◆ What you will do
Pictures are to be omitted; everything else in the data must be transcribed exactly.

++++++++++

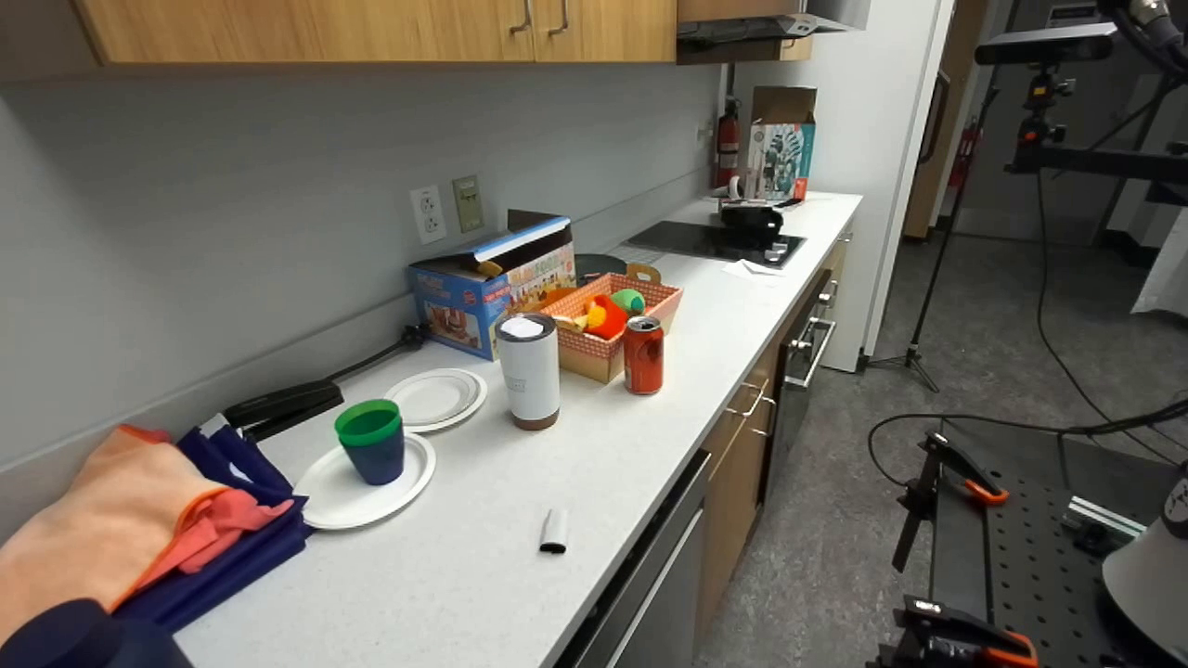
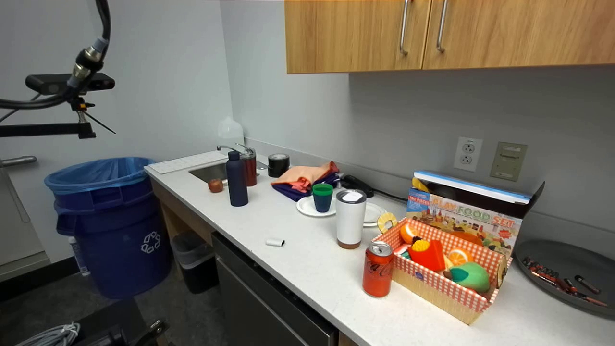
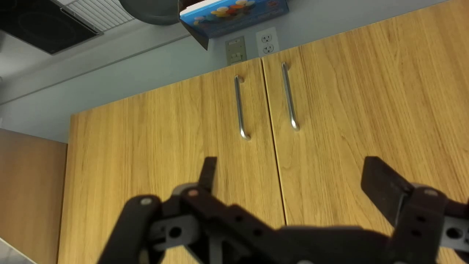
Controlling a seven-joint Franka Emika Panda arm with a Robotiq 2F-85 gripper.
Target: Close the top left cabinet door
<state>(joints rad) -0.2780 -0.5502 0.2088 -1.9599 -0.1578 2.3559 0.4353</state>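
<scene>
Blue cardboard carries the clearest print on the counter (image 2: pixel 307 240): the box (image 2: pixel 461 216) reads PLAY FOOD SET in multicoloured capitals, with PIECES on a smaller line near its upper corner, the number before it too blurred to trust. Dark flowing script wraps the red soda can (image 2: pixel 378 269), turned too far to read whole. A white recycling symbol marks the large blue bin (image 2: pixel 110 235); lettering on the teal-and-white carton (image 1: pixel 781 158) at the counter's far end is too small to make out. High on the wall (image 2: pixel 408 115), the top left cabinet door (image 2: pixel 353 33) appears flush with the neighbouring door (image 2: pixel 519 33). The wrist view, upside down, puts it at the picture's right, with its silver bar handle (image 3: pixel 289 96). There the gripper (image 3: pixel 293 170) has its fingers (image 3: pixel 381 187) spread wide, bare wood showing between them; whether either touches a door cannot be told.
</scene>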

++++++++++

◆ Your solution
Controlling a seven-joint Franka Emika Panda arm with a Robotiq 2F-85 gripper.
Target: Close the top left cabinet door
<state>(joints rad) -0.2780 -0.5502 0.2088 -1.9599 -0.1578 2.3559 0.4353</state>
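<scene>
Blue cardboard carries the clearest print on the counter (image 2: pixel 307 240): the box (image 2: pixel 461 216) reads PLAY FOOD SET in multicoloured capitals, with PIECES on a smaller line near its upper corner, the number before it too blurred to trust. Dark flowing script wraps the red soda can (image 2: pixel 378 269), turned too far to read whole. A white recycling symbol marks the large blue bin (image 2: pixel 110 235); lettering on the teal-and-white carton (image 1: pixel 781 158) at the counter's far end is too small to make out. High on the wall (image 2: pixel 408 115), the top left cabinet door (image 2: pixel 353 33) appears flush with the neighbouring door (image 2: pixel 519 33). The wrist view, upside down, puts it at the picture's right, with its silver bar handle (image 3: pixel 289 96). There the gripper (image 3: pixel 293 170) has its fingers (image 3: pixel 381 187) spread wide, bare wood showing between them; whether either touches a door cannot be told.
</scene>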

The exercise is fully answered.